Section: Research Program

Statistics and algorithms for computational microscopy

Many live-cell fluorescence imaging experiments are limited in time to prevent phototoxicity and photobleaching. The amount of light and time required to observe entire cell divisions can generate biological artifacts. In order to produce images compatible with the dynamic processes in living cells as seen in video-microscopy, we study the potential of denoising, superresolution, tracking, and motion analysis methods in the Bayesian and the robust statistics framework to extract information and to improve image resolution while preserving cell integrity.

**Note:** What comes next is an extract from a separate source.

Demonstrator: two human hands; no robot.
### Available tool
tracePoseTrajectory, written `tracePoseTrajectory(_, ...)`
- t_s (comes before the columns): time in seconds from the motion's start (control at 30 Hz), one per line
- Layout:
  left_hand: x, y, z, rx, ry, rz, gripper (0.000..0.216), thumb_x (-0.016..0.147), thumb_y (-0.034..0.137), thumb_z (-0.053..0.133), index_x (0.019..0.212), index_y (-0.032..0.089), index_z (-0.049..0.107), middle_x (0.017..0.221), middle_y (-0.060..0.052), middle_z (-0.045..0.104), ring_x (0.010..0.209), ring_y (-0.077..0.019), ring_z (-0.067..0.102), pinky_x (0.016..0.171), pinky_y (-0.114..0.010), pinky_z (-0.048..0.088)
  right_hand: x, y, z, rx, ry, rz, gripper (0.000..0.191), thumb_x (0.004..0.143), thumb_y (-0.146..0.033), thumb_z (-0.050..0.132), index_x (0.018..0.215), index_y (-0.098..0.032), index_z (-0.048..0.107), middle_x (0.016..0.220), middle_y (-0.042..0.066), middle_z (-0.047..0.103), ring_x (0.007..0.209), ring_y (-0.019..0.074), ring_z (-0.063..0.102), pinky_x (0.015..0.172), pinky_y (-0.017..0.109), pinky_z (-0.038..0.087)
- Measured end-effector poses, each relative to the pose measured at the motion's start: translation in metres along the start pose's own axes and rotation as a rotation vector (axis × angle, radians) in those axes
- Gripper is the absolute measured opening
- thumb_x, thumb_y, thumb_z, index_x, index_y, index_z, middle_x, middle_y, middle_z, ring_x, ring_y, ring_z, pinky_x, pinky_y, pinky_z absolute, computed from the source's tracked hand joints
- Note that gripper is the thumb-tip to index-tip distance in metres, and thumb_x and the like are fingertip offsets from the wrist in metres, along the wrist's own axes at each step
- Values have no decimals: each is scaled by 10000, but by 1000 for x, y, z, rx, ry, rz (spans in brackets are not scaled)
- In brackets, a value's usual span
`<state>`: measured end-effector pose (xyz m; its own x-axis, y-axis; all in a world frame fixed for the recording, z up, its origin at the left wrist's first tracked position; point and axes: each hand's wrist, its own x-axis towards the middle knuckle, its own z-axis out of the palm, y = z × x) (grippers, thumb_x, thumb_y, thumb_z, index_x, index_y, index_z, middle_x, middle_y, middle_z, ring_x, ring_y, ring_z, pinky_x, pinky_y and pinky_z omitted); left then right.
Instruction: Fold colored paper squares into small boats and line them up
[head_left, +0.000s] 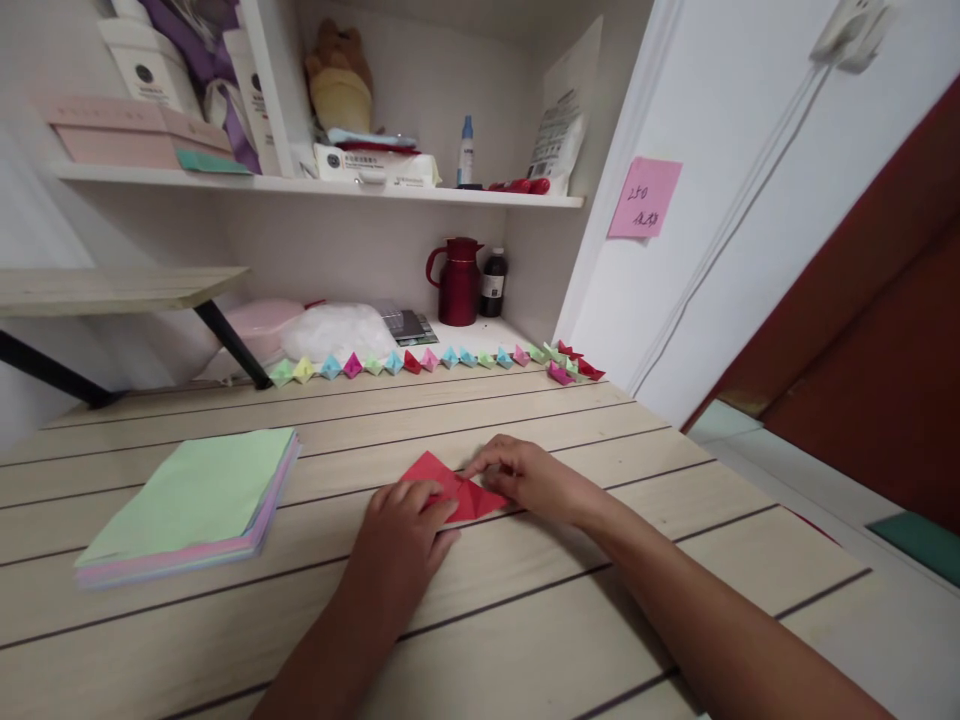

In this area, we have already demonstrated that image denoising allows images to be taken more frequently or over a longer period of time, while preserving image quality [5] . The major advantage of the nD-Safir software is to acquire images at very low SNR while recovering denoised 2D+T(ime) and 3D+T(ime) images [6] , [2] , [7] , [4] . This approach has been successfully applied to wide-field, spinning-disk confocal microscopy [1] , TIRF [29] , fast live imaging and 3D-PALM using the OMX system in collaboration with J. Sedat and M. Gustafsson at UCSF [5] . The nD-Safir software (see Section 5.1 ) has been licensed to a large set of laboratories over the world (see Figure 3 ). New information restoration and image denoising methods are currently investigated to make SIM imaging compatible with the imaging of molecular dynamics in live cells. Unlike other optical sub-diffraction limited techniques (e.g. STED [41] , PALM [30] ) SIM has the strong advantage of versatility when considering the photo-physical properties of the fluorescent probes [38] . Such developments are also required to be compatible with “high-throughput microscopy” since several hundreds of cells are observed at the same time and the exposure times are typically reduced.